> **PROBLEM DETAILS**
Retype all of the material exactly, leaving no line out.

[[ SUPPLIED MATERIAL, beginning ]]

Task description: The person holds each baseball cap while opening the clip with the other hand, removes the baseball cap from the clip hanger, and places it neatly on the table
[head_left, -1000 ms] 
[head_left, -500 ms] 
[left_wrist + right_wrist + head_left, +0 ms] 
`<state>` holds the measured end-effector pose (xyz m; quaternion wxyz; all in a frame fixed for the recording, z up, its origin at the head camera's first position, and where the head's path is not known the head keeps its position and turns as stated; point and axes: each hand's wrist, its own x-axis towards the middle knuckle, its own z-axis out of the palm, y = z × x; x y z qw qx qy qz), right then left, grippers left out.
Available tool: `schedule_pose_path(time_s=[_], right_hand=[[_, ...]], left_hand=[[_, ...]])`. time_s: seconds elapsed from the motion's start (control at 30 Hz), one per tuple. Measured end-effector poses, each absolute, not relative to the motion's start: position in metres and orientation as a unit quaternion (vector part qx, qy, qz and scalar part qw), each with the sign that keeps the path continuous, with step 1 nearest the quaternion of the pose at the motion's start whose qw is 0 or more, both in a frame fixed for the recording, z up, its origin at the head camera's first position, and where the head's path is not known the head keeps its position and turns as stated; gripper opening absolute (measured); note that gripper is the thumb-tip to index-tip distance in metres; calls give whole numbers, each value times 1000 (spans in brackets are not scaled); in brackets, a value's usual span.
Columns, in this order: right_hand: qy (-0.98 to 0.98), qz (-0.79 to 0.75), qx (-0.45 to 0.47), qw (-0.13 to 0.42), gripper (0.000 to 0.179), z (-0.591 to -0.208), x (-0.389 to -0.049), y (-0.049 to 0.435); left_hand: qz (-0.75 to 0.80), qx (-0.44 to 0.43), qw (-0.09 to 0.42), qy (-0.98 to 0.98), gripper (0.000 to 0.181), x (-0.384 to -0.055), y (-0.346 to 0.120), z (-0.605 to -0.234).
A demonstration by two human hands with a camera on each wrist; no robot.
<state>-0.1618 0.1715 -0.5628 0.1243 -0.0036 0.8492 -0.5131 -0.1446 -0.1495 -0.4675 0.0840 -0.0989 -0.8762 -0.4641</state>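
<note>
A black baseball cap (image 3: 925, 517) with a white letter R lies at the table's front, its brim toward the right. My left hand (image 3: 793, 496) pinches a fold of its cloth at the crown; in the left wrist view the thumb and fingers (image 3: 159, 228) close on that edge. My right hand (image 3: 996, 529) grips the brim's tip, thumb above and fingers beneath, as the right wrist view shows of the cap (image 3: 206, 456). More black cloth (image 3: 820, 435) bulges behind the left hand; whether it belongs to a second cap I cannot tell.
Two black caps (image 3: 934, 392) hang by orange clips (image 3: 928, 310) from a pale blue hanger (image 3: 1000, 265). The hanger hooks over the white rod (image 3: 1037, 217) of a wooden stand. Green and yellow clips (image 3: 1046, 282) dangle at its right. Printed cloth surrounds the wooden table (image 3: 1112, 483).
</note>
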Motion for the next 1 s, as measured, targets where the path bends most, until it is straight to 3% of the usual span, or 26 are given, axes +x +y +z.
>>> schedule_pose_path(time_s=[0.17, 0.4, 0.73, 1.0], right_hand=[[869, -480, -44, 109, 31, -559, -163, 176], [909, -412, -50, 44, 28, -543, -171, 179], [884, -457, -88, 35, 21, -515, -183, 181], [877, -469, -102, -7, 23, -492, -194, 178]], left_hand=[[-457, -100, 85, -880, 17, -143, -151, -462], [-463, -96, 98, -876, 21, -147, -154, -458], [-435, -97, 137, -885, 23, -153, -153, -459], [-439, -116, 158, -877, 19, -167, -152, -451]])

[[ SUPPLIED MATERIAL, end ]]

> **WRITTEN RESPONSE**
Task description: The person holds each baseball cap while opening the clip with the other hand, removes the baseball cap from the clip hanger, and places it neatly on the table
[head_left, -1000 ms] 
[head_left, -500 ms] 
[left_wrist + right_wrist + head_left, +0 ms] 
`<state>` holds the measured end-effector pose (xyz m; quaternion wxyz; all in a frame fixed for the recording, z up, its origin at the head camera's first position, and where the head's path is not known the head keeps its position and turns as stated; point and axes: each hand's wrist, its own x-axis towards the middle knuckle, its own z-axis out of the palm, y = z × x; x y z qw qx qy qz), right then left, grippers left out.
Available tool: `schedule_pose_path(time_s=[_], right_hand=[[_, ...]], left_hand=[[_, ...]])`. time_s: seconds elapsed from the motion's start (control at 30 Hz), one per tuple. Measured end-effector poses, each absolute, not relative to the motion's start: position in metres and orientation as a unit quaternion (vector part qx, qy, qz and scalar part qw), each with the sign that keeps the path continuous, with step 1 nearest the quaternion of the pose at the motion's start whose qw is 0 or more, both in a frame fixed for the recording, z up, its origin at the head camera's first position, and where the head's path is not known the head keeps its position and turns as stated; gripper opening absolute (measured); note that gripper is the thumb-tip to index-tip distance in metres; calls give whole numbers, each value times 1000 (spans in brackets are not scaled); in brackets, a value's usual span.
Columns, in this order: right_hand: qy (-0.98 to 0.98), qz (-0.79 to 0.75), qx (-0.45 to 0.47), qw (-0.13 to 0.42), gripper (0.000 to 0.179), z (-0.591 to -0.208), x (-0.389 to -0.049), y (-0.049 to 0.435); left_hand: qz (-0.75 to 0.80), qx (-0.44 to 0.43), qw (-0.09 to 0.42), qy (-0.98 to 0.98), gripper (0.000 to 0.181), x (-0.384 to -0.055), y (-0.346 to 0.120), z (-0.605 to -0.234).
A demonstration by two human hands with a camera on each wrist; no robot.
<state>-0.1618 0.1715 -0.5628 0.1243 -0.0036 0.8492 -0.5131 -0.1446 -0.1495 -0.4675 0.0840 -0.0989 -0.8762 -0.4641</state>
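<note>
A black baseball cap (image 3: 925, 517) with a white letter R lies at the table's front, its brim toward the right. My left hand (image 3: 793, 496) pinches a fold of its cloth at the crown; in the left wrist view the thumb and fingers (image 3: 159, 228) close on that edge. My right hand (image 3: 996, 529) grips the brim's tip, thumb above and fingers beneath, as the right wrist view shows of the cap (image 3: 206, 456). More black cloth (image 3: 820, 435) bulges behind the left hand; whether it belongs to a second cap I cannot tell.
Two black caps (image 3: 934, 392) hang by orange clips (image 3: 928, 310) from a pale blue hanger (image 3: 1000, 265). The hanger hooks over the white rod (image 3: 1037, 217) of a wooden stand. Green and yellow clips (image 3: 1046, 282) dangle at its right. Printed cloth surrounds the wooden table (image 3: 1112, 483).
</note>
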Motion for the next 1 s, as measured, targets where the path bends most, until it is straight to 3% of the usual span, or 26 are given, axes +x +y +z.
>>> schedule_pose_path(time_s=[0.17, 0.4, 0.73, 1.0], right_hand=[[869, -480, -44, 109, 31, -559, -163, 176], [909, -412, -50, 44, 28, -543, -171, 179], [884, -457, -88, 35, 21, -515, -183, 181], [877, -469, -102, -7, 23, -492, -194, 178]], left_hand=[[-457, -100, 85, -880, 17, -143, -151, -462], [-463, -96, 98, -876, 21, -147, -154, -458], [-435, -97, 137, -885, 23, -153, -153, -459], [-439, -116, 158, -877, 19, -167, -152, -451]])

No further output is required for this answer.